Showing posts with label James Ware. Show all posts
Showing posts with label James Ware. Show all posts

Saturday, February 24, 2018

Dr. James Ware

James Ware, M. D., of Lake Charles, was born in Ohio, September 23, 1826, of parents who were natives of Goochland county, Va. He was reared and educated at Columbus, Ohio, and graduated in medicine at Sterling medical college, after which he began the practice at Evergreen, La. In February, 1862, he enlisted as a private in the Sixteenth Louisiana infantry, and in July, 1862, was promoted to surgeon. In this capacity he served with the regiment to the close of the war. Since then he has been in the practice of medicine successively at Evergreen, Marksville and Lake Charles.

SOURCE: Clement Anselm Evans, Editor, Confederate Military History, Vol. 10, p. 618

Mrs. Josephine McPherson Ware


Mrs. Josephine Ware, wife of Dr. James Ware, Surgeon of Calcasieu Camp, Lake Charles, La., died on the 27th of February, at the age of seventy-six years. She was born in Maryland and of Scotch-Catholic stock, her parents having emigrated to this country at the time of religious persecution in Scotland. She was married to Dr. Ware in 1865, and had been a resident of Louisiana, and of Lake Charles since 1887.

Mrs. Ware was a woman of remarkable strength of character, and she lived and died an ideal wife, mother, and friend. Her husband was surgeon of the 16th Louisiana Regiment. Gibson's Brigade. As a member of the U. D. C. Chapter of Lake Charles. she was actively interested in its good work, and the pallbearers at her funeral were all Confederate Veterans. Her husband and two sons survive her.

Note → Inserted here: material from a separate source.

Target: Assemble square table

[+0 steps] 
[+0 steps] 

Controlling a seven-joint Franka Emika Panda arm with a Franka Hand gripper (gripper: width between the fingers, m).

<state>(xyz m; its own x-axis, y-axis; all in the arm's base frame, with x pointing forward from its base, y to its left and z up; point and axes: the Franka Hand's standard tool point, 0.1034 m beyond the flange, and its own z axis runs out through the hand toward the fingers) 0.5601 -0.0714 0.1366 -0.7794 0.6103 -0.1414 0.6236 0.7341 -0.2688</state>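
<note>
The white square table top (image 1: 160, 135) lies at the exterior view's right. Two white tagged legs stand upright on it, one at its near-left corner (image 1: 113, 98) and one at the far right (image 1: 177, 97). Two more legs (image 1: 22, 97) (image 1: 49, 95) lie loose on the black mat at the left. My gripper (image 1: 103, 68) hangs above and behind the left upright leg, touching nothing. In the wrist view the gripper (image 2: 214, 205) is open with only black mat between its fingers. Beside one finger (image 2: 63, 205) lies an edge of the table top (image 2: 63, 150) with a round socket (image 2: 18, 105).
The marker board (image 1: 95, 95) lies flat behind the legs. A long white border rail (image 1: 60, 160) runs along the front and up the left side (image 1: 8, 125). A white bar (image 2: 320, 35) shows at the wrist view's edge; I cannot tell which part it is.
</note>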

SOURCE: Confederate Veteran, Volume 15, No. 4, April 1907, p. 183

Colonel Rutherford B. Hayes to Lucy Web Hayes, April 15, 1863

Camp White, April 15, Evening.

Dearest: — Your short business letter came this afternoon. I do not yet know about your coming here during the campaigning season. If we fortify, probably all right; if not, I don't know.

Lieutenant Ellen is married. His wife sent me a fine big wedding cake and two cans of fruit. Good wife, I guess, by the proofs sent me.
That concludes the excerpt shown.